Немцы, шведы или русские считают мои рисунки оригинальными, эстонцы — всего лишь странными. И если я потеряю поддержку больших городов, на своей маленькой родине я и в искусстве снова стану недотепой, презираемой, высмеиваемой, униженной. Одной из тех, кого малый народ топчет с таким же вдохновением, с каким покорители мира подминают под себя маленьких людишек.

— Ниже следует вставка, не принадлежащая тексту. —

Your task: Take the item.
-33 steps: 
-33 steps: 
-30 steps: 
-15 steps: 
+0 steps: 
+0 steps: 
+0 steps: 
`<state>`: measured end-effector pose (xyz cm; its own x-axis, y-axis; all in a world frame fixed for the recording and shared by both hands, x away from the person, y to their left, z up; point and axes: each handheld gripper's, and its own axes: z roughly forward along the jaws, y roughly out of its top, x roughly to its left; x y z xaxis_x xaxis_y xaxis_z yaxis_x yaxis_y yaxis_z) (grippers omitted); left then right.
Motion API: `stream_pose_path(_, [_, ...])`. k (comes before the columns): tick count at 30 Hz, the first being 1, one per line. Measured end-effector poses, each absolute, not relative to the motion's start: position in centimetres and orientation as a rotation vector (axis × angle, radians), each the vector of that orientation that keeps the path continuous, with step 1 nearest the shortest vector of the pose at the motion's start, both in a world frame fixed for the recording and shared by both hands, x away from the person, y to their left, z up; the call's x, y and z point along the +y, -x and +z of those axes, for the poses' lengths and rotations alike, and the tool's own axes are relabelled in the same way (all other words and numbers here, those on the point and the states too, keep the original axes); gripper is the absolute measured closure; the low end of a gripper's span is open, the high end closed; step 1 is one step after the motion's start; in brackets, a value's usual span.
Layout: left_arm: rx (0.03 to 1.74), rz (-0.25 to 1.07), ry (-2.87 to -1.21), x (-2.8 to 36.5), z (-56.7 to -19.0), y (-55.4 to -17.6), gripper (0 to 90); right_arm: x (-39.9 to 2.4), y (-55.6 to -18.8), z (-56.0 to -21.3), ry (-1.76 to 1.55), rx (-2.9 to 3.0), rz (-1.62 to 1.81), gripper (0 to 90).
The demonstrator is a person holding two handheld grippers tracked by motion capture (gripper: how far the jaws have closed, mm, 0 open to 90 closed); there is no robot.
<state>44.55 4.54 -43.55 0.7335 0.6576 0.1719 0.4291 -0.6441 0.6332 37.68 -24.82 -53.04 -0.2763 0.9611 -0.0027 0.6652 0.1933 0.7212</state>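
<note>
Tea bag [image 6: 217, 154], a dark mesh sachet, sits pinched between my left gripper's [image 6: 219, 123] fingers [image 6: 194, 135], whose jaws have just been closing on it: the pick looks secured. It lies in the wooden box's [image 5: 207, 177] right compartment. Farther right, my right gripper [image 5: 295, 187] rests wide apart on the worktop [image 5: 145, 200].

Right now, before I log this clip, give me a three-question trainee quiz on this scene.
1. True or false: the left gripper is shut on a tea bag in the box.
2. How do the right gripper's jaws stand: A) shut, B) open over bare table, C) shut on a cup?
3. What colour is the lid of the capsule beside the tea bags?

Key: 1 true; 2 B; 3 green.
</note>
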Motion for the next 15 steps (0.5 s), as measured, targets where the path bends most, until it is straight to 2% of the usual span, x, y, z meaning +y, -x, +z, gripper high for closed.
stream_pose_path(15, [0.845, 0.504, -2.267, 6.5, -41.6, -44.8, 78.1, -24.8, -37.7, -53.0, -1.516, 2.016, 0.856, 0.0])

Мне хорошо с москвичами. Но, слушая, что русские говорят об Эстонии, я догадываюсь, что они просто ничего не понимают. Высокомерное самомнение миллионного народца кажется смешным в городе, где людей вдесятеро больше. Эстонцы не умеют благодарить судьбу за то, что, несмотря на остзейских немцев, шведов, русских и прочих завоевателей, несмотря на право первой ночи, они все же сохранились. Вот ливы не сумели пережить бесконечные войны. Эстонцы живут в таком уголке всемирной прихожей, где месили грязь ногами буквально все армии Европы. Не государство, а дверь, которую принято распахивать ударом солдатского сапога.

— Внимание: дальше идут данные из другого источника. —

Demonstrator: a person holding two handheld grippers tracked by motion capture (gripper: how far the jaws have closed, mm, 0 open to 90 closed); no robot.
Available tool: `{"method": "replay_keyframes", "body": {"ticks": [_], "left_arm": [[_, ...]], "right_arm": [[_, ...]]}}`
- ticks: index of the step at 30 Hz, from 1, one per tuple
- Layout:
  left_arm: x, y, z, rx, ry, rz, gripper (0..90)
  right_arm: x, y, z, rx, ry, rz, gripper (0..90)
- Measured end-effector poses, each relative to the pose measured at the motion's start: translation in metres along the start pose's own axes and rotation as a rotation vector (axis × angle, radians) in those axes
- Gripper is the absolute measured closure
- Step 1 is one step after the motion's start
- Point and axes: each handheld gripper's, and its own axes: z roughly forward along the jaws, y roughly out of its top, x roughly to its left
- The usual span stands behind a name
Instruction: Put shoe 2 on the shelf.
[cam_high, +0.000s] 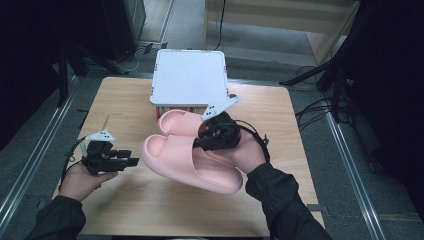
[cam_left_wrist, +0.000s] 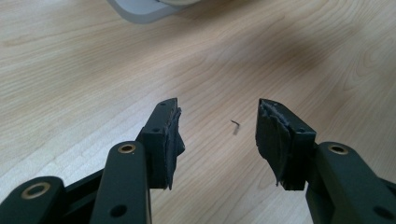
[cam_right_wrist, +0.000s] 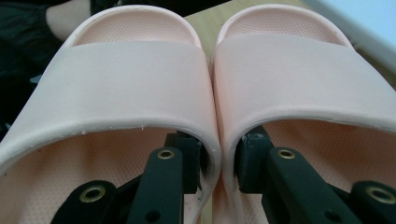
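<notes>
Two pink slide slippers (cam_high: 190, 160) are held side by side above the wooden table (cam_high: 130, 200), lifted off it. My right gripper (cam_high: 202, 140) reaches into both slippers, one jaw inside each, and pinches their two inner walls (cam_right_wrist: 217, 154) together. The straps (cam_right_wrist: 135, 84) and toe ends lie beyond the jaws in the right gripper view. My left gripper (cam_high: 131, 159) hovers low at the table's left, pointing toward the slippers. Its jaws stand open over bare wood with nothing between the pads (cam_left_wrist: 173, 140).
A white square box (cam_high: 189, 77) stands at the table's far edge, right behind the slippers. A small dark scrap (cam_left_wrist: 235, 125) lies on the wood in front of the left gripper. Metal rails and dark stands flank the table.
</notes>
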Motion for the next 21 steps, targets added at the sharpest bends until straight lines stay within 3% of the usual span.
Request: {"method": "replay_keyframes", "body": {"ticks": [6,11,17,21], "left_arm": [[0.0,-0.001,-0.002,-0.003,-0.004,-0.007,48.9],[-0.001,-0.001,-0.001,-0.006,-0.002,-0.005,48.9],[-0.001,0.0,-0.001,-0.006,-0.007,-0.002,48.9],[-0.003,0.0,0.0,-0.001,-0.014,0.004,48.8]], "right_arm": [[-0.006,0.029,-0.01,-0.002,-0.034,-0.007,75.0],[-0.02,0.052,-0.016,-0.013,-0.052,-0.007,75.0],[-0.042,0.082,-0.016,0.023,-0.185,0.064,75.1],[-0.063,0.102,-0.014,0.032,-0.284,0.155,75.1]]}}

Но именно благодаря этим солдатским сапогам у малого народа сложились такие героические черты характера. Конечно, наполеоновский комплекс без великой армии в лучшем случае смешон, в худшем — отвратителен… Я не хочу отвечать за самонадеянный эстонский миф о справедливости, по части мстительности уравнивающий карликовый народ с великими народами-террористами. К сожалению, чем меньше народ, тем сильнее он унижен. И тем сильнее, неукротимее, навязчивее его воля к мести.
Размик и старушка тем временем от “черномазых” уже успели перейти к моей национальности. Бабуля грустит, как на поминках, жалея бедную деточку. Ведь эстонцев словно заколдовали, вывернули наизнанку. Остается одно: Размик обязан увести меня с собой в Париж.

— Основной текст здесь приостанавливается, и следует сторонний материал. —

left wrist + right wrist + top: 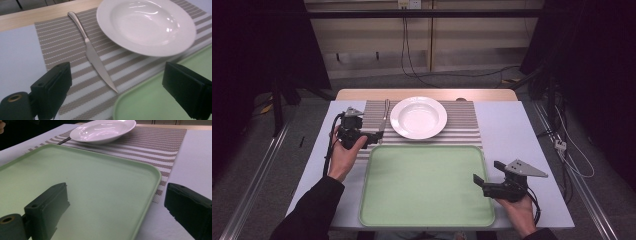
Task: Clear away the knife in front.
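A silver table knife [93, 55] lies on the striped placemat [62, 42], left of a white deep plate [146, 25]. My left gripper [118, 75] is open just above the mat, its jaws standing either side of the knife's blade tip. In the high view the left gripper [373, 137] sits at the mat's left edge beside the knife [384, 120]. My right gripper [488, 172] is open at the right rim of the green tray [427, 220] and holds nothing. From the right gripper [117, 195], one jaw is over the tray [100, 182] and the other over the cloth.
The plate [418, 117] rests in the middle of the placemat [462, 125], behind the bare tray. A pale cloth [522, 150] covers the table, with open room at both sides. Cables lie on the floor beyond the table's far edge.
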A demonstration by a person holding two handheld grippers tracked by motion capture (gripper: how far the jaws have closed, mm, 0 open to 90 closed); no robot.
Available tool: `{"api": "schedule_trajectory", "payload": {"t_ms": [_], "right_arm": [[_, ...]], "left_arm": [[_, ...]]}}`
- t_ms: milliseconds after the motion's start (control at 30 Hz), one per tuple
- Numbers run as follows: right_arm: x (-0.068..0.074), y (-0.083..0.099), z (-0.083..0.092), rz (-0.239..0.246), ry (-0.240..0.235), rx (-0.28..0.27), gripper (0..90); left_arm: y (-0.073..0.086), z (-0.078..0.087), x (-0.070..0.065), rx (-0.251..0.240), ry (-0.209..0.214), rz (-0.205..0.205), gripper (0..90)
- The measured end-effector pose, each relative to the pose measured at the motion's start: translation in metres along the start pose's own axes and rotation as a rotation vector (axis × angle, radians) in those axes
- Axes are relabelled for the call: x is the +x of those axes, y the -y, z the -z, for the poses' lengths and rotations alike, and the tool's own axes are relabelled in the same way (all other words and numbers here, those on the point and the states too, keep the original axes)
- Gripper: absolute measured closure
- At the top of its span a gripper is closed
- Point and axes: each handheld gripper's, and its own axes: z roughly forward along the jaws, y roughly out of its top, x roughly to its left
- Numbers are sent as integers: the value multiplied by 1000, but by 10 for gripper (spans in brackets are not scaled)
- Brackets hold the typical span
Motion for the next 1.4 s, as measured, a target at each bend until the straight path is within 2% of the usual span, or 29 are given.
{"api": "schedule_trajectory", "payload": {"t_ms": [33, 67, 200, 233, 333, 467, 633, 767, 833, 933, 967, 1233, 1267, 1300, 1367, 1400], "right_arm": [[0, 0, 0, 0, -2, 1, 53], [0, 0, -1, 0, -3, 1, 52], [0, 0, -1, 1, -5, 3, 53], [0, 0, -1, 1, -3, 4, 53], [0, 0, -1, 1, -2, 4, 53], [0, 0, -1, 0, -2, 4, 53], [0, 0, -1, 1, -4, 8, 53], [0, 0, -1, 2, -3, 8, 53], [0, 0, -1, 3, -3, 9, 53], [0, 1, -1, 2, -4, 10, 53], [0, 1, -1, 1, -4, 8, 53], [0, 1, -1, 4, -11, 11, 53], [0, 1, -1, 4, -12, 11, 53], [0, 1, -1, 3, -13, 11, 53], [0, 1, -1, 4, -14, 13, 53], [0, 1, -1, 5, -14, 13, 53]], "left_arm": [[-2, -3, 1, -5, 0, 14, 89], [-5, -6, 4, 7, -5, 2, 89], [-13, -18, 11, 14, -3, 7, 98], [-15, -21, 13, 22, -6, -2, 106], [-20, -30, 20, 22, -29, 11, 115], [-26, -39, 30, 23, -17, 37, 126], [-34, -54, 38, 32, -52, 53, 157], [-40, -67, 45, 68, -64, 47, 180], [-41, -74, 47, 64, -70, 52, 195], [-42, -82, 49, 86, -74, 54, 230], [-42, -90, 51, 97, -93, 46, 248], [-44, -111, 55, 111, -86, 101, 405], [-43, -115, 58, 114, -76, 132, 424], [-42, -117, 58, 131, -87, 121, 440], [-41, -120, 58, 136, -88, 125, 490], [-40, -125, 57, 158, -85, 113, 507]]}}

Кусок пирога застревает у меня в горле. Поперхнувшись, я исхожу кашлем.
С двух сторон меня заботливо похлопывают по спине. Когда ко мне возвращается дыхание, выясняется, что моя поездка в Париж решена. Ну конечно, конечно, такой хорошей девушке нечего делать в переродившейся Эстонии. Как это ей самой не пришло в голову? Да, да, найдется и мне в Париже крыша над головой, я ведь тоже почти художница.
Кровь ударяет мне в голову. Я вновь едва не теряю сознание. На этот раз от гнева В глубине своей натуры я все же достаточно осталась эстонкой. И потом — как это самому Размику не пришло в голову позвать меня в Париж?! Зато он мгновенно хватается за предложение совершенно незнакомой старушки и даже называет меня “почти” художницей. Это “почти” для меня еще непереносимее, чем неожиданное приглашение, сделанное по наущению старушки. Я же знаю, что Размик признает только большие полотна, а мои рисунки считает детской блажью. Самое оскорбительное, что я от него слышала: “Лучшее в Гаянэ то, что она вообще не занимается искусством!”.